MacDonald broke into college coaching in 1988 as a graduate assistant under Canisius head coach Marty Marbach, joined the staff full-time two seasons later and was retained when the school hired Beilein away from Le Moyne in 1992. Beilein proved transformative, winning 22 games in his second season, 21 in his third and qualifying for the NCAA Tournament in his fourth — Canisius’ first Big Dance in four decades. An upset loss to Fairfield in the 1997 MAAC tourney prevented consecutive trips, but Beilein’s star was too bright. He departed for Richmond, and Canisius quickly elevated MacDonald, his top assistant.
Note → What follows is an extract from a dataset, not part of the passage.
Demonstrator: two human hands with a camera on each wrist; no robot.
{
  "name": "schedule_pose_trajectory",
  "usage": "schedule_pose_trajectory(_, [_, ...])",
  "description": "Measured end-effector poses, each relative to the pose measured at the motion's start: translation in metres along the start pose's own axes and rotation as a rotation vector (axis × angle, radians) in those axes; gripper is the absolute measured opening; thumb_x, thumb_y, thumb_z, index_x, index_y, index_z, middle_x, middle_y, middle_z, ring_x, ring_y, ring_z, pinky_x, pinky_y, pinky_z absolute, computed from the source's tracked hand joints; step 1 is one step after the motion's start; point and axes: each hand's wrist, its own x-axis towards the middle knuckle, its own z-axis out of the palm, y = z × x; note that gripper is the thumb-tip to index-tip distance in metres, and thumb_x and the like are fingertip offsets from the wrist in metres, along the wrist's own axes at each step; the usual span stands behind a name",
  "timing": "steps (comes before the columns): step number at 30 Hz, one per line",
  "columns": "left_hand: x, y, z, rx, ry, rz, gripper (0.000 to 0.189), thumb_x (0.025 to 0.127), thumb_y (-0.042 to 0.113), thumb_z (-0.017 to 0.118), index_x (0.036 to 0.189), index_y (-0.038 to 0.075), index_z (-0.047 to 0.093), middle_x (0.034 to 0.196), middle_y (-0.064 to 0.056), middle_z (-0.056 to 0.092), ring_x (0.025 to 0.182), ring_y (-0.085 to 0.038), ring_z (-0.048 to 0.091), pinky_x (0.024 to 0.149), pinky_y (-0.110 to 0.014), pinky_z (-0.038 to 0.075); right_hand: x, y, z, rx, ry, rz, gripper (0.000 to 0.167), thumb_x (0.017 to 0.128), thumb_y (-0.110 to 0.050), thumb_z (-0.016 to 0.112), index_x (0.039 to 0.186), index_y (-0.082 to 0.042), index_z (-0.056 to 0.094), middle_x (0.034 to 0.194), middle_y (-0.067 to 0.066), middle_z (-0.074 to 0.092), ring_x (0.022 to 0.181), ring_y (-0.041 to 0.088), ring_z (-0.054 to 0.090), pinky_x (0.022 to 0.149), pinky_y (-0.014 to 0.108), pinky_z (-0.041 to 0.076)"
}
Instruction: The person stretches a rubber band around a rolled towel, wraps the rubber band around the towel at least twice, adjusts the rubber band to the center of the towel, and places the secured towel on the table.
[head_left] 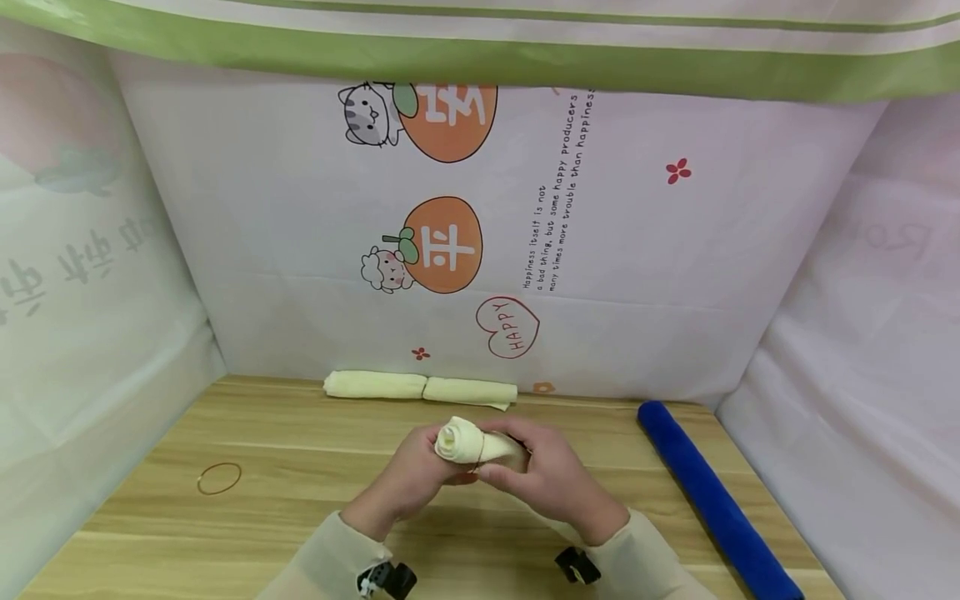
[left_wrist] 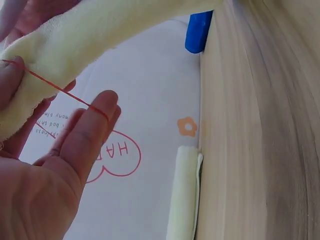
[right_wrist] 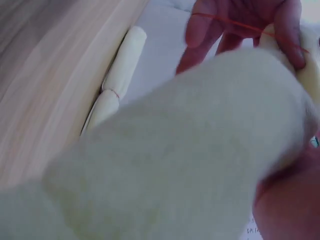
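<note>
A pale yellow rolled towel [head_left: 459, 440] is held up over the table between both hands, its coiled end towards the head camera. My right hand [head_left: 551, 471] grips the roll, thumb in front and fingers behind. A thin red rubber band [left_wrist: 70, 95] crosses the roll. My left hand [head_left: 408, 471] holds that band stretched: it loops over the extended fingertips, while the thumb [left_wrist: 10, 82] presses on the roll beside it. In the right wrist view the roll [right_wrist: 180, 135] hides much of the right hand.
Another pale yellow roll [head_left: 375, 385], banded at its middle, lies along the back of the wooden table [head_left: 300, 467]. A blue roll [head_left: 712, 492] lies at the right. On the left is a loose rubber band [head_left: 240, 473]. White printed sheets [head_left: 622, 250] enclose the back and sides.
</note>
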Motion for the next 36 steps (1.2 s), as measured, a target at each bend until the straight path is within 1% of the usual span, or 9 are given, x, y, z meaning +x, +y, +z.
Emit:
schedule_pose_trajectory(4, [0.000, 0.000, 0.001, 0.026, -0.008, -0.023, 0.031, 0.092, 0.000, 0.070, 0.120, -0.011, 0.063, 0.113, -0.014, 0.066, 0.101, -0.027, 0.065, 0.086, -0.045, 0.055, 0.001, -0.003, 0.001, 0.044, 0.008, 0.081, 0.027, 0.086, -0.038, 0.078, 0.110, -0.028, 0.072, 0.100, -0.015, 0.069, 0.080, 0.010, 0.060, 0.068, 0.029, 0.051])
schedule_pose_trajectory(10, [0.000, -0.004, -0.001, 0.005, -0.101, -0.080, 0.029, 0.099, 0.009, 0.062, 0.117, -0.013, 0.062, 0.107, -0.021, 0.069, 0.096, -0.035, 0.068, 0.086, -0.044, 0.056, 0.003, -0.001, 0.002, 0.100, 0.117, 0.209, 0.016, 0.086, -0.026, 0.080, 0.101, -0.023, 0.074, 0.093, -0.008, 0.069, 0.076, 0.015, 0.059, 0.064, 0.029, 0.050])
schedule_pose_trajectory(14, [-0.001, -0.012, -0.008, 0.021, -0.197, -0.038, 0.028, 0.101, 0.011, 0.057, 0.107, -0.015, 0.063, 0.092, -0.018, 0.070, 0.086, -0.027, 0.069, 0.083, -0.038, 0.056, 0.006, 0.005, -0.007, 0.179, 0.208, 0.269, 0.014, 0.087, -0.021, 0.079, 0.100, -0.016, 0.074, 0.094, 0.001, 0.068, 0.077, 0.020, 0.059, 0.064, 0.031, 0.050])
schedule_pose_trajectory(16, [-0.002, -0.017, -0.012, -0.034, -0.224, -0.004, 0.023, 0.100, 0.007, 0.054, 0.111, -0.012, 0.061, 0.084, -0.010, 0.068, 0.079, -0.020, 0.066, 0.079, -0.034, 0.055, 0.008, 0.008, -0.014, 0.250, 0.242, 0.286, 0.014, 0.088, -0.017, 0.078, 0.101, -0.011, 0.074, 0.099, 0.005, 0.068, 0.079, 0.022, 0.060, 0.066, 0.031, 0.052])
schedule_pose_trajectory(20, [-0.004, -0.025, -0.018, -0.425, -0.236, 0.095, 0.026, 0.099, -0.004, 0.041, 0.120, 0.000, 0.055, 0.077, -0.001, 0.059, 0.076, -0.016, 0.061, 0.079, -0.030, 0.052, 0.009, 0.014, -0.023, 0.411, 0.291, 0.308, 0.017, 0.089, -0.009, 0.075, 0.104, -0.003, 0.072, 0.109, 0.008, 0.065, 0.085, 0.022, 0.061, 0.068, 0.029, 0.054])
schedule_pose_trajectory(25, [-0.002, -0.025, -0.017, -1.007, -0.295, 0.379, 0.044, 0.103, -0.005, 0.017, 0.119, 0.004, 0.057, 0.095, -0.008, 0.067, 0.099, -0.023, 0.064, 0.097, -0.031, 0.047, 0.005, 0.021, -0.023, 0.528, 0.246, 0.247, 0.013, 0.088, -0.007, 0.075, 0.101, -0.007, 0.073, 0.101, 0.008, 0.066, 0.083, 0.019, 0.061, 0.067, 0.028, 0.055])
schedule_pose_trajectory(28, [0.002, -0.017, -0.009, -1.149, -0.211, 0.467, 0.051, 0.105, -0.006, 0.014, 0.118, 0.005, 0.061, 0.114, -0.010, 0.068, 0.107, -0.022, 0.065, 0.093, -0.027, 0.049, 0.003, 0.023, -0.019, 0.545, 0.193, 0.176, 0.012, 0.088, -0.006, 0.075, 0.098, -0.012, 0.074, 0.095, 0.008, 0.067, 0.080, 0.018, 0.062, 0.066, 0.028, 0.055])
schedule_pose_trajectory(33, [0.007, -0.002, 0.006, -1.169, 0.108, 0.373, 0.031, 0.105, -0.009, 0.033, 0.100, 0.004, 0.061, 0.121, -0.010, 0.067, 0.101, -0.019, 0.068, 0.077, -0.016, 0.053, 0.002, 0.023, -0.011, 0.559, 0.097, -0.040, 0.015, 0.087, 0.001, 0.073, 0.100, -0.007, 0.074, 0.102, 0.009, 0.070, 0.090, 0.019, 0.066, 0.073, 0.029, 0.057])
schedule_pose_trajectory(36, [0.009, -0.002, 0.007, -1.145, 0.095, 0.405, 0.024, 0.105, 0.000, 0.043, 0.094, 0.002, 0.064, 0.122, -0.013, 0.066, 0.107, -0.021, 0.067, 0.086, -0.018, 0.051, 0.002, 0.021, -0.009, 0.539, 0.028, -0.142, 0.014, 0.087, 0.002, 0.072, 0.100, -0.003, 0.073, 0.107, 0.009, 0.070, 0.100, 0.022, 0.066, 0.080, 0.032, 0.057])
Canisius didn’t work out for MacDonald. He won 20 games there once and posted two winning seasons among his nine. He was fired in 2006 but refused to flame out. He stayed in Buffalo to take over Division III Medaille College and, despite an 11-14 debut, was voted conference coach of the year. MacDonald hasn’t had a losing record since, a stretch of 18 years. He joined Daemen in 2014 to help their switch from NAIA to NCAA Division II and won at least 19 games each year except for a 10-6 record during the COVID-shortened 2020-21 campaign.
MacDonald is even more respected as a community presence. Kids who attended his MacDonald Basketball Academy camps eagerly send their children now. He’s a fixture at his players’ weddings. His relationship with Brian Dux, the star Canisius guard who became the best player in England until a horrific car crash nearly killed him, is an inspiration.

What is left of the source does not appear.